You know how your Android homepage pulls articles it thinks you would like to read into a feed? Today the robots brought me a very dubious present: an apparently popular article featuring my ex-sister-in-law (let's call her Eve) from one of those Facebook-driven clickbait sites. The article is about my brother.
I don't wanna link it, as it uses her real name and photos, but for context, it's got 33,000 shares, and a video that highlights the story has almost 2M views. It's meant to be a love story about her profound struggle to leave her first husband (my brother, who we'll call Jim) to be with her current partner. She seems very happy with the new guy, which is great. But she felt the need to introduce the story by painting my brother as a fat-shaming, dream-crushing, emotionally abusive bastard. In detail. She repeatedly returns to her misery as his wife as a refrain.
Let's be clear: Jim's not a fat-shaming, dream-crushing, emotionally abusive bastard, and nothing in this article revealed anything worrying about him to me. (I know more about the situation — from both Jim and Eve — than I honestly want to.) Jim feels things very deeply but sucks at talking about it. His big expressions of love usually involve kind acts he never mentions to anyone, and he hates spending money. Eve always scaled the highs and lows of her life into Greek epics, and her big expressions of love involved billboards and expensive watches. They got married very young. She walked out on him after 10+ years. They're both much better off. He still blames himself for almost everything.
The melodramatic article is pretty par-for-the-course Eve. But as you might deduce from the above, Jim is a profoundly private person. He cares very much how others see him. I want to curl up and die just thinking about how much he would want to curl up and die reading this article.

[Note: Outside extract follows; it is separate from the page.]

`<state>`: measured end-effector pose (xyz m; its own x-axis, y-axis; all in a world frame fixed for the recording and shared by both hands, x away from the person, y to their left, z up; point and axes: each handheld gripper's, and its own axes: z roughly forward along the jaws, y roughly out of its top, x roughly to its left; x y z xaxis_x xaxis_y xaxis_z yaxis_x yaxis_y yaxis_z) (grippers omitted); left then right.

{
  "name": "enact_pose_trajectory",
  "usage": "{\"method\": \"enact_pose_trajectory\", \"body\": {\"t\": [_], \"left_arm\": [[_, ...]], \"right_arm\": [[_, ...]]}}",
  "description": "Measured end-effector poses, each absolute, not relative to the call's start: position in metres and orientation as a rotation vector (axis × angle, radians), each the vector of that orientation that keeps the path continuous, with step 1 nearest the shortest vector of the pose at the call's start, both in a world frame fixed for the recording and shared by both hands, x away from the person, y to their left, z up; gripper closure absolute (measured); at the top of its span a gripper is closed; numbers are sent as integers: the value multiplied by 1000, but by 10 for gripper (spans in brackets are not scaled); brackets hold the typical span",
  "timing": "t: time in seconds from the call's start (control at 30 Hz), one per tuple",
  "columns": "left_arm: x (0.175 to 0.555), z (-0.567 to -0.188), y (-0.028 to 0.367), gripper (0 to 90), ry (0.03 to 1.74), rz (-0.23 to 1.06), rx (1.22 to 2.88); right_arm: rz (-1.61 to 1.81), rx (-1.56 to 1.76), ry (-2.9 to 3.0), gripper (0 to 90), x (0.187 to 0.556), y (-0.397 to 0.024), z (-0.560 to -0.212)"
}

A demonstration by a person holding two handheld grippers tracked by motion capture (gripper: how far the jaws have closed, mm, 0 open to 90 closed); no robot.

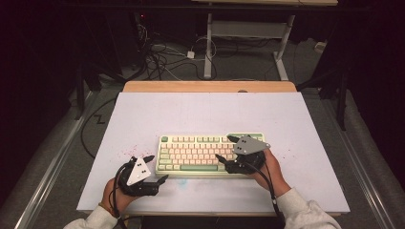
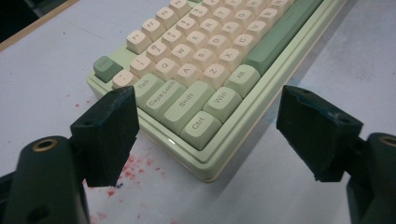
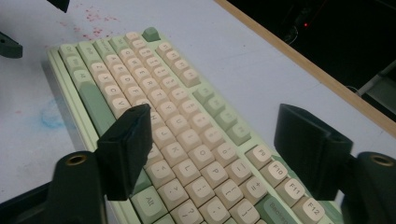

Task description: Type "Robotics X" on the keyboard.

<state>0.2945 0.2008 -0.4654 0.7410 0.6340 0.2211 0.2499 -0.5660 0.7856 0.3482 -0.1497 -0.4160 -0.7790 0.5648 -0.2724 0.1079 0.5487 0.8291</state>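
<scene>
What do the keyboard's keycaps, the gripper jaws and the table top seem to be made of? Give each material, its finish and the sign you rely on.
Keycaps: likely moulded plastic, matte cream and green, with printed legends and soft rounded edges.
Left gripper jaws: black, dull and slightly rough, probably plastic or hard rubber; the look leaves it open.
Table top: a pale, smooth matte sheet with red speckles, over a wooden-looking edge.

The keyboard point(image 1: 210, 153) has cream and green keys (pale green case) on a white table point(image 1: 205, 109).
</scene>
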Motion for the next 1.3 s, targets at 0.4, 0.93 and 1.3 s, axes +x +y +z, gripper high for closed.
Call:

Jim and I weren't super close growing up, but we are now. Like a lot of siblings, we're simultaneously polar opposites and the same person. I act more like an Eve than a Jim — case in point, I'm asking about this on MassimoL — but he and I react to emotional situations in very similar ways. If something like this was out there about me, I would want to know, especially since real names and photos are involved in the article. He's not named, but it's a small town. I would be devastated if my loved ones knew and didn't tell me.
I live in another state. I have no idea if he knows about the story. Jim isn't a heavy Facebook user, but it's an important news source to a lot of his friends. My family has a bad habit of hiding things in order to (theoretically) protect loved ones from pain, so I can't really ask them. My personal impulse to tell him is at war with the family habit, and I genuinely don't know which is for the best. Help, kind strangers?
TL/DR: My brother's ex wrote a popular clickbait article outlining how miserable he made her when they were married. My brother is very private and very sensitive. Should I tell him?
It’s already out there. If he’s very private, he might be upset if he finds out you knew and didn’t let him know.
People don’t even read beyond the headline of a news article anymore. Nobody is going to be digging through the internet to find out who this mystery ‘first husband’s is.
It’s a nothing issue, she’s entitled to sing her song. Bring it up to him if you like drama but really there’s nothing to be done.
Honestly, viral articles tend to blow over very quickly. Think of every viral bridezilla/MIL-from-hell/whatever story you’ve seen–how many of them were kicking around for weeks? Usually it’s just a couple days and we’re on to the next story.
If it’s not on the site of a major news organization, I’d put good odds on the link being dead in a few years–new media sites die fast, I’ve lost most of my internet writing. If he hasn’t seen it yet, there might be a very good chance that he never will. If the piece doesn’t mention him by name (you say she uses her own name) and isn’t accusing him of something genuinely life-ruining (i.e. child molestation), I would leave it alone and hope for the best.
If she used his real name and the things she says could be considered damaging to his reputation (which they could because his employer or future dates/friends might choose not to give him a chance because of her allegations), he might have a civil case for libel. You should ask on r/legaladvice what they think about that part. As for telling him, he will probably find out, so hearing it from someone instead of being blindsided by seeing it himself or having a stranger comment on it to him would be kinder, imo. I would ask on the legal sub about possible recourse before telling him so that you can present that as an option to him when you do (assuming it is an option, of course).
I think you should let him know that you saw the article, that you thought it was unfair to him, and ask if he’s aware of it. If he does already know, he might appreciate a sympathetic ear. If he doesn’t know, he would probably much prefer to find out from you than someone he isn’t as close to, who might not choose their words carefully.